Before Reggie could respond to this latest attack on his sovereignty, Farmer Joe appeared with the morning feed. Reggie immediately forgot all about royal protocol and joined the mad dash for breakfast, squawking and shoving just like any common chicken.
After breakfast, he climbed atop his tire swing throne, bits of corn still stuck to his beak. “In light of your loyal service during the recent cat invasion, I have decided to be merciful. All charges of treason are dropped, and you may continue using your substandard nesting boxes.”
“How generous,” Bertha clucked, rolling her eyes.
“Furthermore,” Reggie continued, warming to his theme, “I hereby declare today a national holiday! There will be feasting and revelry and — “
His grand speech was interrupted by Farmer Joe’s granddaughter entering the barnyard with a new toy — this time a plastic wizard’s hat with stars on it.
Reggie’s eyes went wide. “Wait! New decree! I am no longer your king!” He rushed over and began pecking at the dropped hat. “I am now your Mighty Wizard! BUCKAWK! Fear my magical powers!”

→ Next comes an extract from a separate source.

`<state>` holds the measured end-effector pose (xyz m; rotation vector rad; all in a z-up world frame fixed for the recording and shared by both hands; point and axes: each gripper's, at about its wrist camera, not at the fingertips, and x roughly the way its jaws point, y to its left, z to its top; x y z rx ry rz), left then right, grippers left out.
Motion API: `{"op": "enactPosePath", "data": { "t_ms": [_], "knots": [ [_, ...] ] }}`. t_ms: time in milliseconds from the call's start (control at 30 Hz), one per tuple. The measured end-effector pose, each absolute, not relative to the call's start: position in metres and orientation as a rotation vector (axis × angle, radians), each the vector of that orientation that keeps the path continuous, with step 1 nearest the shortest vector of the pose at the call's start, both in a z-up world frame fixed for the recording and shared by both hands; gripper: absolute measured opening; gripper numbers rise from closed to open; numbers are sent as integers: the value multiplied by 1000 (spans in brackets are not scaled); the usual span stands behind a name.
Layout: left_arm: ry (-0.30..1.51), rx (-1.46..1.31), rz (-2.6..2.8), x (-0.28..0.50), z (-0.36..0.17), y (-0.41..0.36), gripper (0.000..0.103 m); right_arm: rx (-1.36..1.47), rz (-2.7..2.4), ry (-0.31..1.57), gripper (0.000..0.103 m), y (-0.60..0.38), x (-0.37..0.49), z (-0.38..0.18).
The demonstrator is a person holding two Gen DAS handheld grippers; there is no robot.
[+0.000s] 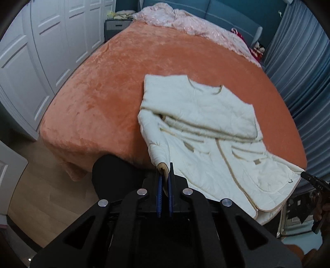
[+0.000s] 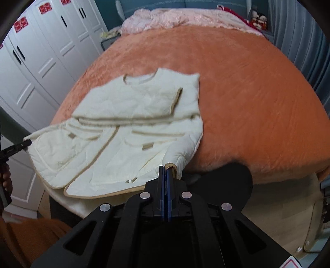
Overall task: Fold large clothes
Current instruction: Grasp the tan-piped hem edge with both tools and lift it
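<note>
A cream quilted jacket (image 1: 206,115) with tan trim lies partly folded on the orange bed (image 1: 103,86), its hem hanging over the near edge. My left gripper (image 1: 164,171) is shut on the tan cuff of the jacket's left sleeve (image 1: 156,142), lifted off the bed. In the right wrist view the jacket (image 2: 132,115) lies left of centre and my right gripper (image 2: 166,168) is shut on the cuff of the other sleeve (image 2: 181,148). The right gripper's tip shows at the left wrist view's right edge (image 1: 309,177); the left gripper's tip shows at the right wrist view's left edge (image 2: 18,147).
A pink blanket (image 1: 185,20) is bunched at the head of the bed against a blue headboard (image 1: 226,12). White wardrobe doors (image 1: 41,51) stand left. Blue curtains (image 1: 305,72) hang right. A nightstand (image 1: 115,26) stands beside the bed. Wood floor (image 1: 37,195) lies below.
</note>
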<state>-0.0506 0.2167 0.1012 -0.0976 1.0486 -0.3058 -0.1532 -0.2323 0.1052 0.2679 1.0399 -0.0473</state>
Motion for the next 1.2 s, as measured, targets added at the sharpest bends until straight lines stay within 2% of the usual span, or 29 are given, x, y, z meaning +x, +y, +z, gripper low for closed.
{"op": "enactPosePath", "data": {
  "t_ms": [133, 300, 533, 833, 933, 967, 1033, 1067, 1100, 1167, 1200],
  "knots": [
    [848, -130, -281, -4, 127, 203, 3, 320, -98, 830, 1, -272, -97, 132],
    [755, -119, -231, 86, 114, 173, 4, 400, -147, 715, 1, -302, -3, 112],
    [817, -42, -99, 201, 48, 132, 5, 503, -236, 731, 1, -315, 97, 39],
    [949, -29, -68, 256, -40, 120, 9, 565, -259, 773, 2, -322, 135, -24],
    [921, -46, -89, 254, -44, 125, 11, 615, -279, 688, 13, -333, 123, -19],
    [904, -71, -105, 252, -40, 128, 16, 642, -266, 652, 13, -338, 116, -14],
    [836, -97, -103, 246, -25, 135, 35, 674, -239, 620, 13, -345, 108, -8],
    [797, -90, -63, 243, -15, 139, 55, 661, -238, 635, 14, -345, 107, -7],
    [760, -108, -56, 240, -7, 144, 59, 642, -230, 655, 16, -344, 108, -8],
    [767, -175, -77, 245, -1, 153, 60, 604, -215, 714, 36, -340, 114, -16],
    [813, -209, -90, 253, -5, 154, 60, 590, -220, 745, 49, -338, 117, -22]
  ]
}}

The hens groaned in unison. Bernard kept chewing his can. And Sir Reginald Cluckington III, former king and newly self-appointed Mighty Wizard of the barnyard, spent the rest of the day trying to turn Old Pete into a toad, much to everyone’s continued amusement and exasperation.
The only one who seemed impressed by any of it was the angry toad in the royal nesting box, who was just happy everyone had finally stopped trying to lay eggs on him.